Navy's 7-0 lead on a 12-yard touchdown by sophomore fullback Noah Copeland in the second quarter quickly became a 7-7 tie on an 11-yard touchdown run by Steelman. Normally reliable Gee Gee Greene dropped an apparent 36-yard touchdown pass and the Midshipmen had to settle for a 31-yard field goal by Nick Sloan to take a 10-7 lead.
A pair of field goals from Army kicker Eric Osteen -- a senior who had just taken over the field-goal duties in the team's last regular season game -- helped give the Black Knights a 13-10 lead with 3:36 left in the third quarter, their latest lead at any point in the 10-year losing streak. A pair of uncharacteristic 15-yard penalties by Navy had contributed to the scoring drives.
But just as he did in the fourth quarter and overtime in Navy's 28-21 win at Air Force in early October, after replacing injured junior Trey Miller with less than 9 minutes left in regulation and the Midshipmen down by eight points, Reynolds made three huge plays in the game-winning drive.

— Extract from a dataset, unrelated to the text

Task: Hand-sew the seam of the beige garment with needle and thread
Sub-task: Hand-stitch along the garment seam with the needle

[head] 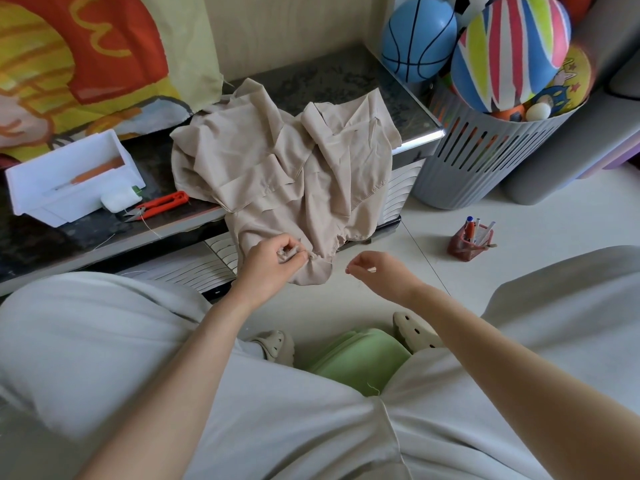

It didn't come as a surprise to Niumatalolo.
"If he could come in the Air Force game at their place and have clear eyes and not miss a beat, and not seem nervous, I don't know if he could be in a tougher situation," Niumatalolo said. "I don't really say much to Keenan, because the kid knows what he's doing."
What turned out to be the winning drive didn't start so well, with Copeland gaining the last two of his team-high 99 yards and senior slotback Bo Snelson dropping a low pass in the flat. But Reynolds hit reserve slotback Geoffrey Whiteside for a 10-yard gain and later avoided a rush for an 11-yard gain down the sideline to the Navy 43.
It was then that Turner, after pleading with offensive coordinator Ivin Jasper "that I can beat this guy" broke down the same sideline and found himself jockeying for position with Army freshman cornerback Chris Carnegie around the 10-yard line. The ball was placed perfectly for the 6-foot-4 Turner to outjump the 6-foot Carnegie for the ball.
"I'll let you guys in on a secret, I literally did nothing on that catch, I just ran to the ball," Turner said. "I just put out my hands and the ball found my hands. It's so nice to have a quarterback like Keenan who can just put it on you, especially in pressure positions."
Reynolds' late heroics would have meant little had it not been for Army's fumble. It came after the nation's leading rushing offense had already gouged the Midshipmen for 370 yards -- 158 by junior tailback Raymond Maples, who grew up in West Philadelphia. Army fans were ready to celebrate the team's first Commander-in-Chief's Trophy since 1996.
Then came the fumble, when Dixon couldn't hold onto a handoff from Steelman.
Army's unquestioned leader took the blame.
"I'm putting this one on me ... It's just unfortunate, I just don't know how else to put it," said Steelman, who added to his career record for touchdowns (45) and tied the school's single-season rushing touchdown mark (17) but added to four years of frustration against Navy. "I felt like we deserved that game in every way possible, but it just didn't happen."
Asked if he felt more empathy for Army than any other opponent Navy beats, Midshipmen senior linebacker Keegan Wetzel said: "I don't know if I'd use the word empathy, just because you come into this game and you know every game is going to be a fight at the Division I level. Nobody's going to give you anything. I know those guys fight as hard or harder than any team we play."
The difference in the outcome was Reynolds, who has now won six of his seven starts with many more to come.
"His legacy will be, will he stay hungry and humble?" Niumatalolo said. "If he can do those two things, the kid will go down as one of the greatest quarterbacks we've ever had here."
One certainly comes immediately to mind.